-- EXERCISE BRIEF --
Produce an exact copy of the first line of the data below and each line after it, please, up to and including the one with "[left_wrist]".

-- DATA TO PROCESS --
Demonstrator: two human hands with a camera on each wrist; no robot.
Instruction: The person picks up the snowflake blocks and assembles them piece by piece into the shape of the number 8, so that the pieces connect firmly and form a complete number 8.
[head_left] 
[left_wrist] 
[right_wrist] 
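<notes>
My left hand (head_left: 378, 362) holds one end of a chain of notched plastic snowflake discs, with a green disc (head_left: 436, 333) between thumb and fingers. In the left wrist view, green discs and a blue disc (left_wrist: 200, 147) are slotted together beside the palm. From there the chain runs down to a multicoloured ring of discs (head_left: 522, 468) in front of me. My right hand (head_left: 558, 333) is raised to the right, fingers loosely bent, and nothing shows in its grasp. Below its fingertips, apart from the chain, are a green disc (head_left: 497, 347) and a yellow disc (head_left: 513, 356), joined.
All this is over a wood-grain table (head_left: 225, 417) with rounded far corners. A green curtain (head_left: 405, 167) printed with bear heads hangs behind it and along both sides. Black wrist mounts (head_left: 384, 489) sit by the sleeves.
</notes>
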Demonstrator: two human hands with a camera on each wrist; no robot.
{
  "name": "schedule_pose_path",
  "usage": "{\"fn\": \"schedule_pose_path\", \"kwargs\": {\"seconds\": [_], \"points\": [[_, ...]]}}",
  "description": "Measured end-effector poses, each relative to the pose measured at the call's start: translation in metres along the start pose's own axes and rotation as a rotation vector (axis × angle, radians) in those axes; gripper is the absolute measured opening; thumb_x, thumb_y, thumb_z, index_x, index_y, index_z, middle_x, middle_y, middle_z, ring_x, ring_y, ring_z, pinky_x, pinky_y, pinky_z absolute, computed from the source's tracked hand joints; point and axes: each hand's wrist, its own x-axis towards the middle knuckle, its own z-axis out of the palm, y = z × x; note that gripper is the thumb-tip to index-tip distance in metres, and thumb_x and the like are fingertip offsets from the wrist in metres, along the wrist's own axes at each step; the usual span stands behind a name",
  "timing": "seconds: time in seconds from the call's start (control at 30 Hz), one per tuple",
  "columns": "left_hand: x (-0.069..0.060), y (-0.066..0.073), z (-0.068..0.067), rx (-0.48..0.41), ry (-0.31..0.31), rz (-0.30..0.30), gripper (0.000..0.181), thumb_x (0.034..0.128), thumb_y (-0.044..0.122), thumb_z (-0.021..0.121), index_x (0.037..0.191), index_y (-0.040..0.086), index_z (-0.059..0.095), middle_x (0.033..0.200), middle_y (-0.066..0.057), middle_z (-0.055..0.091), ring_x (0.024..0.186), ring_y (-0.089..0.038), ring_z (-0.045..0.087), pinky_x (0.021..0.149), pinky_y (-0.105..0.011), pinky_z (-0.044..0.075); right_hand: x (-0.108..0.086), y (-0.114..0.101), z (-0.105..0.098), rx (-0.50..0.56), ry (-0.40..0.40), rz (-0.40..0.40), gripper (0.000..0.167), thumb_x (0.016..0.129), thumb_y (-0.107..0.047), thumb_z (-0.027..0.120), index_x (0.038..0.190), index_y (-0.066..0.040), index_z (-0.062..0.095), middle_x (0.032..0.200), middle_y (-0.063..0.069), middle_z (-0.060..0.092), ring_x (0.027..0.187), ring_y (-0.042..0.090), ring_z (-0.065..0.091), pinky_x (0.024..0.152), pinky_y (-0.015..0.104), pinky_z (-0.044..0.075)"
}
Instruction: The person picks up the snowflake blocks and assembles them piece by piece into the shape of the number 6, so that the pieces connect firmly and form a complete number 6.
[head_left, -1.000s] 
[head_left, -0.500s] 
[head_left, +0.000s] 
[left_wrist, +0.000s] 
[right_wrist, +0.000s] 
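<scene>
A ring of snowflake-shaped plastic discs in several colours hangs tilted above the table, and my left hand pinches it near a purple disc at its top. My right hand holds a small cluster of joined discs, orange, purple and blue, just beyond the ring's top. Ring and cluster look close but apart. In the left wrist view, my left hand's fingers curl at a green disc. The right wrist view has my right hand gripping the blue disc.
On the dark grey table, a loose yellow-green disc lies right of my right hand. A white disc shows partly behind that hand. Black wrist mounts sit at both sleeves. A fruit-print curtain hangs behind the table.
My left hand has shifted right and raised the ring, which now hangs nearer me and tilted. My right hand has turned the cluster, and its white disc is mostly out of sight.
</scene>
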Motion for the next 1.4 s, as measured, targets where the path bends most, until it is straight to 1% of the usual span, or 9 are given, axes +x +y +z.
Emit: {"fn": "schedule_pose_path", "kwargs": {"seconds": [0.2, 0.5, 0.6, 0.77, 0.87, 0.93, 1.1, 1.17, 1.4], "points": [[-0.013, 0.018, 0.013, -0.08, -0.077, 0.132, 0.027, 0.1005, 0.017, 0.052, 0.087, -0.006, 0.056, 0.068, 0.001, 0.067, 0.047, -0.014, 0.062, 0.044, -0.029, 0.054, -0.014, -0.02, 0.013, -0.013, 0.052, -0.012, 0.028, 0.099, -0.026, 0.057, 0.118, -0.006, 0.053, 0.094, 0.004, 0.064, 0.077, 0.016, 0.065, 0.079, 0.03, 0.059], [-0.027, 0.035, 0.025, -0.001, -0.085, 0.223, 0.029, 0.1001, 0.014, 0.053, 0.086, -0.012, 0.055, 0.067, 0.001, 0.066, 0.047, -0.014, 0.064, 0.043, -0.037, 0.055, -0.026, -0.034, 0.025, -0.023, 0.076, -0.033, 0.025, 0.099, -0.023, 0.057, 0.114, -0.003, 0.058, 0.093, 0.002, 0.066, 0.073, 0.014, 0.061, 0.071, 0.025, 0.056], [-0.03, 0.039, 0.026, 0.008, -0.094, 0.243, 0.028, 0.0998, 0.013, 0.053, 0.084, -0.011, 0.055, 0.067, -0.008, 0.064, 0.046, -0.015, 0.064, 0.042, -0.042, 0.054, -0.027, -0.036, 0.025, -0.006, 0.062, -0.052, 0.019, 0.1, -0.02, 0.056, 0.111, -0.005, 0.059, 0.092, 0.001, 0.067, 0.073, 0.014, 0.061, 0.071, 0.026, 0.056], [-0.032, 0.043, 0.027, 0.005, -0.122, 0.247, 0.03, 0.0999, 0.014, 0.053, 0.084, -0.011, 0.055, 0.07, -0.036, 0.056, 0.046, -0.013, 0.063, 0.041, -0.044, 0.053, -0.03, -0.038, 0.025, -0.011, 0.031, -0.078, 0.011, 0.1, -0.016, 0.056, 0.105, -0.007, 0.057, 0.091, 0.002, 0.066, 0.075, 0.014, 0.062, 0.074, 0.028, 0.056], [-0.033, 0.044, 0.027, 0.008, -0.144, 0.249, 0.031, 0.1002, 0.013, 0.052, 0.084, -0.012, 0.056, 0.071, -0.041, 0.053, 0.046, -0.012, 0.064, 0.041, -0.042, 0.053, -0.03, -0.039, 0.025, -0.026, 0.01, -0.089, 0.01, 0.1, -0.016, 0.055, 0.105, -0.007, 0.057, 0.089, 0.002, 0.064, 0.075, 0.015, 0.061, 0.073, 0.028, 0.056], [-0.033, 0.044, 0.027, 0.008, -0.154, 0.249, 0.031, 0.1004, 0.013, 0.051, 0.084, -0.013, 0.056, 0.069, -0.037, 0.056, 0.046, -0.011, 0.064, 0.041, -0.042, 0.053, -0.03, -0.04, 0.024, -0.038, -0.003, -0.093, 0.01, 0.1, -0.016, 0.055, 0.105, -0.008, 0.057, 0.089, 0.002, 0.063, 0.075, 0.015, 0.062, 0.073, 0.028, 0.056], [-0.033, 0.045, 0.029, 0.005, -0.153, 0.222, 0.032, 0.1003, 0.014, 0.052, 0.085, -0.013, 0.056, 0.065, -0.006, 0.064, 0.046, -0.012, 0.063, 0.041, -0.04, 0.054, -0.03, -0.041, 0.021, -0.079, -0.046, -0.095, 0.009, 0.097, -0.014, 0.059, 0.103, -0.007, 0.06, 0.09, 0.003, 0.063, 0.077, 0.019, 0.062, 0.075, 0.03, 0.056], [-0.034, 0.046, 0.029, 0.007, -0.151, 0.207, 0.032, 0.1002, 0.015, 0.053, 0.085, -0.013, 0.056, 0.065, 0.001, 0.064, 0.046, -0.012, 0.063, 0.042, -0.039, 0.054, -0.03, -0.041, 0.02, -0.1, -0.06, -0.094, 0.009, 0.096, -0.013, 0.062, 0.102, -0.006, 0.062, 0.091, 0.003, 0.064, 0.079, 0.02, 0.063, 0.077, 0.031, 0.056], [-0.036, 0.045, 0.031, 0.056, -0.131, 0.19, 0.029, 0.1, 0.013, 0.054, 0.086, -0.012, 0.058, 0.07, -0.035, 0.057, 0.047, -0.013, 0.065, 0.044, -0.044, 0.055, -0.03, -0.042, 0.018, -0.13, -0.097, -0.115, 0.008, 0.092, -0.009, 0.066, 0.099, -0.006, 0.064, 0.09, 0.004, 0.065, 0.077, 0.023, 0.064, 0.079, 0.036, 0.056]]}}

-- EXERCISE SOLUTION --
Demonstrator: two human hands with a camera on each wrist; no robot.
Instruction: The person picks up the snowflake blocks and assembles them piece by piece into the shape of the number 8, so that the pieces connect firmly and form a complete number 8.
[head_left] 
[left_wrist] 

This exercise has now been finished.